公開日:2026年4月8日
ID:14005

この記事はこんな方におすすめです
はじめに
カメラマンとしてフリーランスで活動している鈴木さん(仮名)。
長年付き合いのある制作会社から、いつも電話やLINEの口約束だけで仕事を受けていました。
しかし最近、「テレビ局や電力会社がフリーランス法違反で勧告を受けた」というニュースを見ました。

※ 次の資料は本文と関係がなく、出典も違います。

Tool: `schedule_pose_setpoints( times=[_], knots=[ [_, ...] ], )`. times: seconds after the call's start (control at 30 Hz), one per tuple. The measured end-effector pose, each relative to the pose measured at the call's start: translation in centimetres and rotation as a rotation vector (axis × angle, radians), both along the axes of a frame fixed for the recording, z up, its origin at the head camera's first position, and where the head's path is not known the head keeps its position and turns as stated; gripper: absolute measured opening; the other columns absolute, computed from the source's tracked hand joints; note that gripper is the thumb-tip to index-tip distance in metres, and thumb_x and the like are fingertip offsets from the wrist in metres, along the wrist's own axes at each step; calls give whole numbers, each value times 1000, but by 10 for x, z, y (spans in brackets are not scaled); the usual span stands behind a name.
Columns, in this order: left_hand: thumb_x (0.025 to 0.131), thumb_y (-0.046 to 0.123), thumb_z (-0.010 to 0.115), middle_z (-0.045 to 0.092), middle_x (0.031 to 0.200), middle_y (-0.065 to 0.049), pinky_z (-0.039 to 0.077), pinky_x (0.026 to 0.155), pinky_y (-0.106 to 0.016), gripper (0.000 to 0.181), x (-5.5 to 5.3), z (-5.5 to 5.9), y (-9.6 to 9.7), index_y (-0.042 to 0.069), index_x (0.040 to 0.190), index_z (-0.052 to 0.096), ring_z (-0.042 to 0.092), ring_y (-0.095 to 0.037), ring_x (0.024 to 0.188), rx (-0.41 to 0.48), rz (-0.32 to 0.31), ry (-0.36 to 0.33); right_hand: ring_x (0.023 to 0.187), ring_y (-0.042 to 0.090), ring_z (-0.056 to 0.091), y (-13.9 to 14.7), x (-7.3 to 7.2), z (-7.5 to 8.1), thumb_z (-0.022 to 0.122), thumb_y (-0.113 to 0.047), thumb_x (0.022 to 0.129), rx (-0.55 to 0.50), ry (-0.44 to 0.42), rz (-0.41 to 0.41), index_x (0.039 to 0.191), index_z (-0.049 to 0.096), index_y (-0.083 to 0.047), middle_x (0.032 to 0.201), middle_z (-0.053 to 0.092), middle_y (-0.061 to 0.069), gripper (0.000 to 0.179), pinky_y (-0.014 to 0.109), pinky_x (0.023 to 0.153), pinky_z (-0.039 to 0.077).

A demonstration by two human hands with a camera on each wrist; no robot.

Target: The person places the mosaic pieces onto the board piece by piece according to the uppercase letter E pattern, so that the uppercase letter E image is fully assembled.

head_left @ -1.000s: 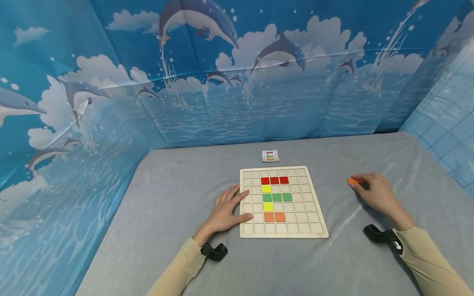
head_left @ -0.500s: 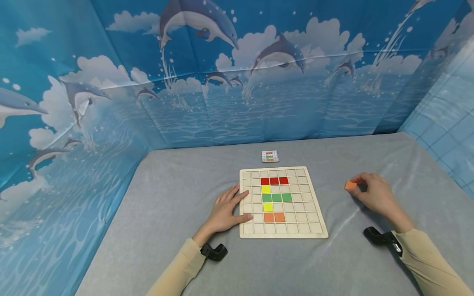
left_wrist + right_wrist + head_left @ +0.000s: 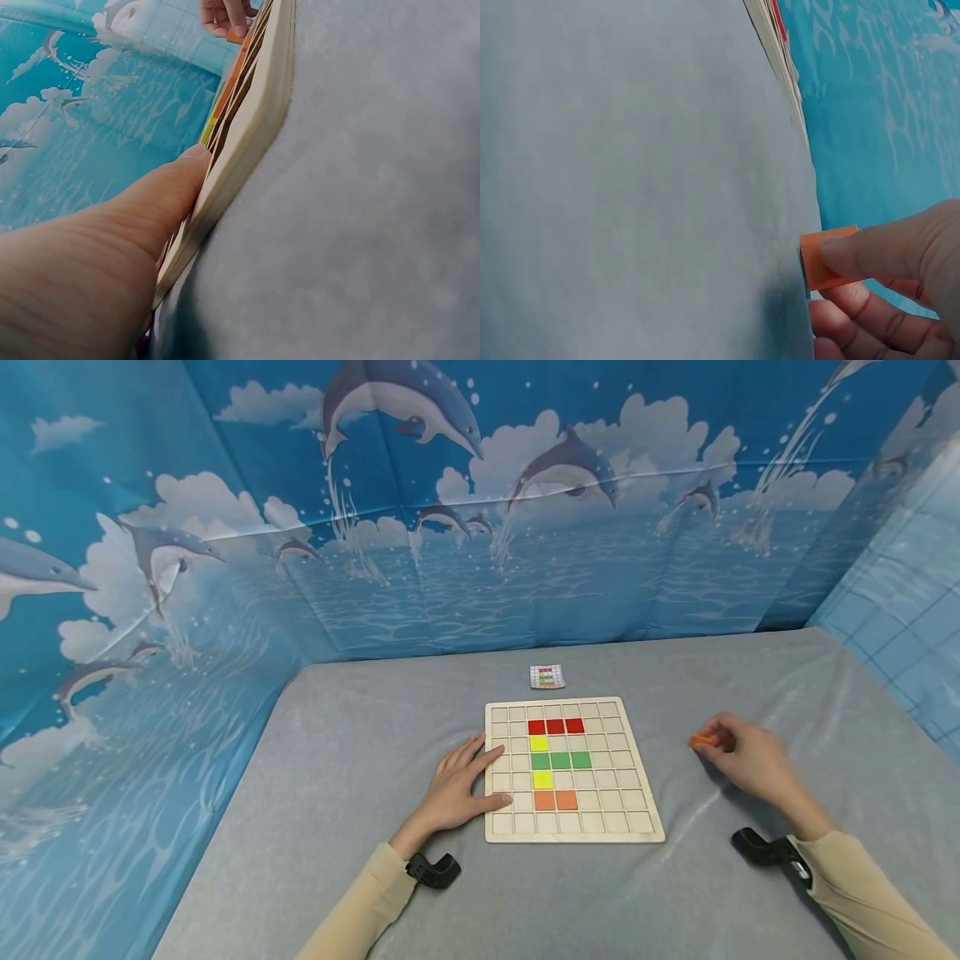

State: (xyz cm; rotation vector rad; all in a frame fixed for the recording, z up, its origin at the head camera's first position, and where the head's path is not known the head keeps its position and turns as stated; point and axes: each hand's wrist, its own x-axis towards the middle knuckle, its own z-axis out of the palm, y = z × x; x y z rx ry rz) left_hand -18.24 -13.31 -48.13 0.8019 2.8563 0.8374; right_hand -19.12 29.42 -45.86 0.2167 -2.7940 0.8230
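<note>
A light wooden grid board (image 3: 615,822) lies on the grey cloth in the head view. In its squares sit red tiles (image 3: 555,727), yellow tiles (image 3: 542,779), green tiles (image 3: 561,761) and two orange tiles (image 3: 556,800). My left hand (image 3: 450,793) rests on the board's left edge, fingers spread and straight, thumb over the lower left squares. To the right of the board, my right hand (image 3: 753,760) pinches a loose orange tile (image 3: 829,259) between thumb and fingers. The right wrist view shows the thumb pressed against the tile's face.
A small printed card (image 3: 547,677) with a coloured grid pattern lies behind the board. The grey cloth (image 3: 360,735) covers the table. Around it hangs a blue curtain (image 3: 450,585) with dolphins. Each wrist carries a black band (image 3: 435,871).
My right hand has moved a little left toward the board with the orange tile, which has turned in its fingers. The left hand and the tiles on the board stay put.
</note>
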Motion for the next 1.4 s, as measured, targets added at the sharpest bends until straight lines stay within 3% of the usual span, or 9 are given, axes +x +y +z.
schedule_pose_setpoints(
  times=[0.27, 0.67, 0.93, 1.13, 1.4],
  knots=[
    [87, 51, 63, 18, 156, -9, 10, 109, -49, 74, 1, -1, 0, 20, 148, 36, 10, -23, 142, 4, -1, -1, 60, 15, 49, -25, 8, 4, 75, -5, 80, -65, -15, 77, 86, 60, -3, 71, 57, 1, 17, 26, 48, 38],
    [86, 53, 62, 17, 156, -8, 10, 109, -49, 74, -1, -3, 0, 21, 148, 36, 10, -22, 142, 5, 8, -6, 59, 10, 54, -77, 22, 13, 77, -11, 80, -234, -205, 310, 80, 65, -12, 72, 61, -4, 13, 24, 51, 44],
    [86, 54, 62, 16, 156, -7, 9, 109, -49, 74, -4, -2, 0, 22, 148, 36, 9, -21, 142, 11, 9, -6, 64, 9, 55, -102, 23, 12, 76, -9, 81, -219, -246, 433, 82, 66, -15, 74, 60, -8, 11, 24, 58, 47],
    [86, 53, 63, 17, 156, -8, 9, 109, -49, 74, -4, -1, -1, 22, 148, 37, 9, -22, 142, 19, 12, -8, 65, 9, 54, -110, 22, 9, 75, -12, 82, -228, -253, 470, 83, 66, -17, 73, 60, -8, 11, 24, 59, 45],
    [86, 52, 63, 16, 156, -8, 9, 109, -50, 75, -2, 0, -2, 22, 149, 36, 8, -22, 143, 27, 5, -15, 64, 11, 52, -114, 24, 6, 74, -11, 83, -228, -291, 459, 83, 67, -17, 71, 58, -8, 10, 25, 57, 42]
  ],
)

「自分も契約書をもらわずに仕事をしているけれど、これって違法なの?今後どう対応すればいいの?」
と不安になり、ご相談をいただきました。
結論として、企業側はフリーランスに契約条件を書面で明示する義務があります。
トラブルを防ぐためにも、口約束は避け、必ず書面やメールで条件を確認しましょう。
いつも「口約束」だけで仕事を受けていませんか?
鈴木さんが一番不安に感じていたのは、「今まで通りのなあなあな関係で仕事ができなくなるのでは?」ということでした。
フリーランスとして働いていると、「いつもの金額でお願い!」「後で請求書送っておいて!」といった口約束で仕事がスタートすることがよくあります。
しかし、いざトラブルになった時、「言った・言わない」の揉め事になり、泣き寝入りしてしまうのはいつもフリーランス側です。
テレビ局もアウト!企業側も「書面なし」はリスク大
今回、公正取引委員会がテレビ局や電力会社などに勧告を出した理由は、まさにこの「契約書なし」や「支払い期日の未設定」でした。
フリーランス法では、企業側に対して、仕事を発注する際に「業務の内容、報酬額、支払期日などを書面やメールで明示すること」を義務付けています。
つまり、企業側にとっても「とりあえず口約束で発注する」ことは、法律違反になる大きなリスクとなっています。
鈴木さんには、「企業側に契約書やメールでの条件明示を求めることは、正当な権利です」とアドバイスしました。
報酬の「支払い遅れ」や「期日未定」も違反になります
「仕事は終わったのに、いつ振り込まれるか分からない」
「報酬の支払いが60日以上先になっている」
こうしたケースも、フリーランス法違反の対象になります。
法律では、発注した物品やサービスを受け取った日から「60日以内」のできる限り短い期間内に報酬を支払うことが定められています。
もし企業から「支払いは半年後で」などと言われた場合は、法律違反になる可能性があるため注意が必要です。
まとめ
これからの時代、フリーランスも「書面」で自己防衛が必要です!
フリーランスを守る法律が本格的に動き出しています。
これは、大企業であっても容赦なく勧告を受ける時代になったということです。
だからこそ、私たちフリーランスも「書面でしっかりと契約を交わす」という意識を持つことが大切です。
万が一のケガに備える「フリーランス労災保険」への加入とともに、契約面でもしっかりと自分を守る自己防衛を始めていきましょう。
時間の経過により内容が変更されている可能性がありますので、ご利用の際は必ず最新の情報をご確認ください。